Exercise: A faithful transcription of all the records is required.

─── Material to process ───

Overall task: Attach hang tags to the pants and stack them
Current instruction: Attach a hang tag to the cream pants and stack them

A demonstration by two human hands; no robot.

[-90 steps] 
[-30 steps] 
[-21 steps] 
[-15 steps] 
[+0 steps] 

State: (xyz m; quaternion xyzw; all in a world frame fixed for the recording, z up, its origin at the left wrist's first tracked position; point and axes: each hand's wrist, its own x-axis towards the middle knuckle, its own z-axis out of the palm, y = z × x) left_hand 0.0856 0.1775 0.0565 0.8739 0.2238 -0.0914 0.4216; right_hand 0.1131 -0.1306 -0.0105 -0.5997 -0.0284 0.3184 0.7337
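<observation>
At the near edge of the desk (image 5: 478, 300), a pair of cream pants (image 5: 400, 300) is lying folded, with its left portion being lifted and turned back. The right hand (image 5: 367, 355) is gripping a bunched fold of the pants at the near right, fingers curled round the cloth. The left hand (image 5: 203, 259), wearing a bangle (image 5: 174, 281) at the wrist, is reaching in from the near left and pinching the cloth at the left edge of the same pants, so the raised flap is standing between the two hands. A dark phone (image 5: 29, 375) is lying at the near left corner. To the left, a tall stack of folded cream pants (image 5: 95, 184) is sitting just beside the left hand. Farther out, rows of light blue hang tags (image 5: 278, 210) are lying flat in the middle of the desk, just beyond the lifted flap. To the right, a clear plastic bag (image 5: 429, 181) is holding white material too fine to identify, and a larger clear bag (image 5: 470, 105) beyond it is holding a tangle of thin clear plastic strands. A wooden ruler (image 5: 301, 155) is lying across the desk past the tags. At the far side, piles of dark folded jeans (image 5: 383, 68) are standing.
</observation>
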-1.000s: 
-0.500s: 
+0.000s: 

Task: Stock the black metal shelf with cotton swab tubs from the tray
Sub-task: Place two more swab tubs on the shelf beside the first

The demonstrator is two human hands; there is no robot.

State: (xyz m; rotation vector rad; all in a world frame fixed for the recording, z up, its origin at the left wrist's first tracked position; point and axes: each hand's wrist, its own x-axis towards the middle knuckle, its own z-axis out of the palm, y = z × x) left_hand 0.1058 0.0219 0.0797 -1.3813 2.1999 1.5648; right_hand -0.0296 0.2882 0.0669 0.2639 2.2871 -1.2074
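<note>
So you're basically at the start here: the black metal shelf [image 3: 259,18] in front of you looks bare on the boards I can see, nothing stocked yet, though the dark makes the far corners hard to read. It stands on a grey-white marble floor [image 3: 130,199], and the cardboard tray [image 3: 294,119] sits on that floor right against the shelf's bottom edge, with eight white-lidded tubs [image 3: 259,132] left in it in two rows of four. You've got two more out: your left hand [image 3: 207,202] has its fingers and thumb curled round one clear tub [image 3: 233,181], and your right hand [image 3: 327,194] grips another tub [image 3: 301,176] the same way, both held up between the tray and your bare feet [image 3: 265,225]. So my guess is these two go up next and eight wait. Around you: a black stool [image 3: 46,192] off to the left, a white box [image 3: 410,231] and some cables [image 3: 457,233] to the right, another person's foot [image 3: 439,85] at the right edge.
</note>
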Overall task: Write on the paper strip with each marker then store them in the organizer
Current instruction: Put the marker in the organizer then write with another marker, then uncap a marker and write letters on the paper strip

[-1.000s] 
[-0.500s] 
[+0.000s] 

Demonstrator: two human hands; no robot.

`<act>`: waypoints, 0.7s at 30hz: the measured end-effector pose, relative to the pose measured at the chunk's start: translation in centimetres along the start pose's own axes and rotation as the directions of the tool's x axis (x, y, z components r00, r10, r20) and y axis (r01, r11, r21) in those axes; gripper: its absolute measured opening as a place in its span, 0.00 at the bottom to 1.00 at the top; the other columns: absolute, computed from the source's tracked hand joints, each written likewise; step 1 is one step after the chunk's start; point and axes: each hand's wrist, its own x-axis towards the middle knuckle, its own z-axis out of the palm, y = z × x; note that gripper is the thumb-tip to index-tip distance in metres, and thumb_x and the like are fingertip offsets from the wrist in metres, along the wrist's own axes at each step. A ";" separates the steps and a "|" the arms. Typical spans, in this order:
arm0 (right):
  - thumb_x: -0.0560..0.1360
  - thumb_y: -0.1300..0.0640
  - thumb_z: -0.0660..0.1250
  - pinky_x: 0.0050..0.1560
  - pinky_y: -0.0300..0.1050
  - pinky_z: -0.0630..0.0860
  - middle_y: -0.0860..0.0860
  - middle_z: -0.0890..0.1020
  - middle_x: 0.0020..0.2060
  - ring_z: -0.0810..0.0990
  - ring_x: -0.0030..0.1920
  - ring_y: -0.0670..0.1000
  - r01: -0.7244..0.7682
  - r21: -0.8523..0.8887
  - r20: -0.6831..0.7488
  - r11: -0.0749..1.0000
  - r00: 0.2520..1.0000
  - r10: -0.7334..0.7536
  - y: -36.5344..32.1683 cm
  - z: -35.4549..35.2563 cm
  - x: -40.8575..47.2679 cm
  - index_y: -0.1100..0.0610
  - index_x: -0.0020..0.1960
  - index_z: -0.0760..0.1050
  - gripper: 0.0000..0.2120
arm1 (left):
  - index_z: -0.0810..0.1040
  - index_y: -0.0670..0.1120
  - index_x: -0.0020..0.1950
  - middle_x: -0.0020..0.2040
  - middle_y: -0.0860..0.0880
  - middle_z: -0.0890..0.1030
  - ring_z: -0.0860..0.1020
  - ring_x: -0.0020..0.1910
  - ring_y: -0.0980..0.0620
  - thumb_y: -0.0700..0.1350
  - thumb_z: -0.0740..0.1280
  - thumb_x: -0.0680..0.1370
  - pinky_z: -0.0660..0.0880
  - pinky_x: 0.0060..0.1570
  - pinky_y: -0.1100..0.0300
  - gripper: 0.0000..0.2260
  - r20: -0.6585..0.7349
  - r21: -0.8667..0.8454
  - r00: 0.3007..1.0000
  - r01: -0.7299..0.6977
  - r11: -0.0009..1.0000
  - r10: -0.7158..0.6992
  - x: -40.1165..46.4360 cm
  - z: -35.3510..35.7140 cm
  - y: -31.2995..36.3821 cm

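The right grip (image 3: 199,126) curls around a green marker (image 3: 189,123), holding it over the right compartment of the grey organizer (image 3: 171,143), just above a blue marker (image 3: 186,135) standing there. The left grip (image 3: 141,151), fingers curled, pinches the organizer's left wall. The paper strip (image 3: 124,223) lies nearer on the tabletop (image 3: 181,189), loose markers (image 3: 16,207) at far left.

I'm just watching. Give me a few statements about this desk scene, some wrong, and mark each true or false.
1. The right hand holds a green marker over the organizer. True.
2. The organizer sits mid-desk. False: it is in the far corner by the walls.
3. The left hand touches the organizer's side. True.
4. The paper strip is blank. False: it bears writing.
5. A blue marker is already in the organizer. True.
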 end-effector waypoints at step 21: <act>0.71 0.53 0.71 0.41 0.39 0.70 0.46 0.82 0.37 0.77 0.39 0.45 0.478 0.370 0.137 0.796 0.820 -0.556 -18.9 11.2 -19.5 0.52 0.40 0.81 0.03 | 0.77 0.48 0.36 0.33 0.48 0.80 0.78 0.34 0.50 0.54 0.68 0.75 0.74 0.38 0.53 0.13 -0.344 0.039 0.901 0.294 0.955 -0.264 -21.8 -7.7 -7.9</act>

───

Reply:
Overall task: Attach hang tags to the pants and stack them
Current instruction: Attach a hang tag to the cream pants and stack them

A demonstration by two human hands; no robot.

[-90 steps] 
[-30 steps] 
[-21 steps] 
[-15 steps] 
[+0 steps] 

State: (xyz m; quaternion xyzw; all in a world frame fixed for the recording, z up, its origin at the left wrist's first tracked position; point and axes: each hand's wrist, its own x-axis towards the middle knuckle, its own z-axis out of the palm, y = z × x) left_hand 0.0856 0.1775 0.0565 0.8739 0.2238 -0.0914 0.4216; right_hand 0.1131 -0.1306 -0.0105 -0.5997 -0.0284 0.3184 0.7337
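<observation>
At the near edge of the desk (image 5: 478, 300), a pair of cream pants (image 5: 400, 300) is lying folded, with its left portion being lifted and turned back. The right hand (image 5: 367, 355) is gripping a bunched fold of the pants at the near right, fingers curled round the cloth. The left hand (image 5: 203, 259), wearing a bangle (image 5: 174, 281) at the wrist, is reaching in from the near left and pinching the cloth at the left edge of the same pants, so the raised flap is standing between the two hands. A dark phone (image 5: 29, 375) is lying at the near left corner. To the left, a tall stack of folded cream pants (image 5: 95, 184) is sitting just beside the left hand. Farther out, rows of light blue hang tags (image 5: 278, 210) are lying flat in the middle of the desk, just beyond the lifted flap. To the right, a clear plastic bag (image 5: 429, 181) is holding white material too fine to identify, and a larger clear bag (image 5: 470, 105) beyond it is holding a tangle of thin clear plastic strands. A wooden ruler (image 5: 301, 155) is lying across the desk past the tags. At the far side, piles of dark folded jeans (image 5: 383, 68) are standing.
</observation>
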-1.000s: 
-0.500s: 
+0.000s: 

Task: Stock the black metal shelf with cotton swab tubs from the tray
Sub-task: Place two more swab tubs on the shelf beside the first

The demonstrator is two human hands; there is no robot.

State: (xyz m; rotation vector rad; all in a world frame fixed for the recording, z up, its origin at the left wrist's first tracked position; point and axes: each hand's wrist, its own x-axis towards the middle knuckle, its own z-axis out of the palm, y = z × x) left_hand 0.1058 0.0219 0.0797 -1.3813 2.1999 1.5648; right_hand -0.0296 0.2882 0.0669 0.2639 2.2871 -1.2074
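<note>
So you're basically at the start here: the black metal shelf [image 3: 259,18] in front of you looks bare on the boards I can see, nothing stocked yet, though the dark makes the far corners hard to read. It stands on a grey-white marble floor [image 3: 130,199], and the cardboard tray [image 3: 294,119] sits on that floor right against the shelf's bottom edge, with eight white-lidded tubs [image 3: 259,132] left in it in two rows of four. You've got two more out: your left hand [image 3: 207,202] has its fingers and thumb curled round one clear tub [image 3: 233,181], and your right hand [image 3: 327,194] grips another tub [image 3: 301,176] the same way, both held up between the tray and your bare feet [image 3: 265,225]. So my guess is these two go up next and eight wait. Around you: a black stool [image 3: 46,192] off to the left, a white box [image 3: 410,231] and some cables [image 3: 457,233] to the right, another person's foot [image 3: 439,85] at the right edge.
</note>
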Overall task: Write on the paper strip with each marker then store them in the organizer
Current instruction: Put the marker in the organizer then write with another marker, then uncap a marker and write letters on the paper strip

[-1.000s] 
[-0.500s] 
[+0.000s] 

Demonstrator: two human hands; no robot.

`<act>`: waypoints, 0.7s at 30hz: the measured end-effector pose, relative to the pose measured at the chunk's start: translation in centimetres along the start pose's own axes and rotation as the directions of the tool's x axis (x, y, z components r00, r10, r20) and y axis (r01, r11, r21) in those axes; gripper: its absolute measured opening as a place in its span, 0.00 at the bottom to 1.00 at the top; the other columns: absolute, computed from the source's tracked hand joints, each written likewise; step 1 is one step after the chunk's start; point and axes: each hand's wrist, its own x-axis towards the middle knuckle, its own z-axis out of the palm, y = z × x; note that gripper is the thumb-tip to index-tip distance in metres, and thumb_x and the like are fingertip offsets from the wrist in metres, along the wrist's own axes at each step. A ";" separates the steps and a "|" the arms. Typical spans, in this order:
arm0 (right):
  - thumb_x: -0.0560..0.1360
  - thumb_y: -0.1300..0.0640
  - thumb_z: -0.0660..0.1250
  - pinky_x: 0.0050..0.1560
  - pinky_y: -0.0300..0.1050
  - pinky_z: -0.0630..0.0860
  - middle_y: -0.0860..0.0860
  - middle_z: -0.0890..0.1020
  - middle_x: 0.0020..0.2060
  - ring_z: -0.0810..0.0990
  - ring_x: -0.0030..0.1920
  - ring_y: -0.0670..0.1000
  - r01: -0.7244..0.7682
  - r21: -0.8523..0.8887
  - r20: -0.6831..0.7488
  - r11: -0.0749..1.0000
  - r00: 0.2520..1.0000
  - r10: -0.7334..0.7536
  - y: -36.5344..32.1683 cm
  - z: -35.4549..35.2563 cm
  - x: -40.8575..47.2679 cm
  - index_y: -0.1100..0.0610
  - index_x: -0.0020..0.1960
  - index_z: -0.0760..0.1050
  - gripper: 0.0000..0.2120
arm1 (left):
  - index_z: -0.0810..0.1040
  - index_y: -0.0670..0.1120
  - index_x: -0.0020..0.1950
  - middle_x: -0.0020..0.2040
  - middle_y: -0.0860..0.0880
  - middle_z: -0.0890..0.1030
  - ring_z: -0.0860..0.1020
  - ring_x: -0.0020..0.1910
  - ring_y: -0.0980..0.0620
  - thumb_y: -0.0700..0.1350
  - thumb_z: -0.0740..0.1280
  - thumb_x: -0.0680..0.1370
  - pinky_z: -0.0660..0.0880
  - pinky_x: 0.0060..0.1570
  - pinky_y: -0.1100..0.0300
  - gripper: 0.0000..0.2260
  - r20: -0.6585..0.7349
  - r21: -0.8667..0.8454
  - r00: 0.3007..1.0000
  - r01: -0.7299..0.6977
  - r11: -0.0009..1.0000
  - r10: -0.7158..0.6992
  - x: -40.1165..46.4360 cm
  - z: -35.3510..35.7140 cm
  - y: -31.2995..36.3821 cm

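The right grip (image 3: 199,126) curls around a green marker (image 3: 189,123), holding it over the right compartment of the grey organizer (image 3: 171,143), just above a blue marker (image 3: 186,135) standing there. The left grip (image 3: 141,151), fingers curled, pinches the organizer's left wall. The paper strip (image 3: 124,223) lies nearer on the tabletop (image 3: 181,189), loose markers (image 3: 16,207) at far left.

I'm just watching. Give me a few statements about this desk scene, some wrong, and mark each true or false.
1. The right hand holds a green marker over the organizer. True.
2. The organizer sits mid-desk. False: it is in the far corner by the walls.
3. The left hand touches the organizer's side. True.
4. The paper strip is blank. False: it bears writing.
5. A blue marker is already in the organizer. True.
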 end-effector waypoints at step 21: <act>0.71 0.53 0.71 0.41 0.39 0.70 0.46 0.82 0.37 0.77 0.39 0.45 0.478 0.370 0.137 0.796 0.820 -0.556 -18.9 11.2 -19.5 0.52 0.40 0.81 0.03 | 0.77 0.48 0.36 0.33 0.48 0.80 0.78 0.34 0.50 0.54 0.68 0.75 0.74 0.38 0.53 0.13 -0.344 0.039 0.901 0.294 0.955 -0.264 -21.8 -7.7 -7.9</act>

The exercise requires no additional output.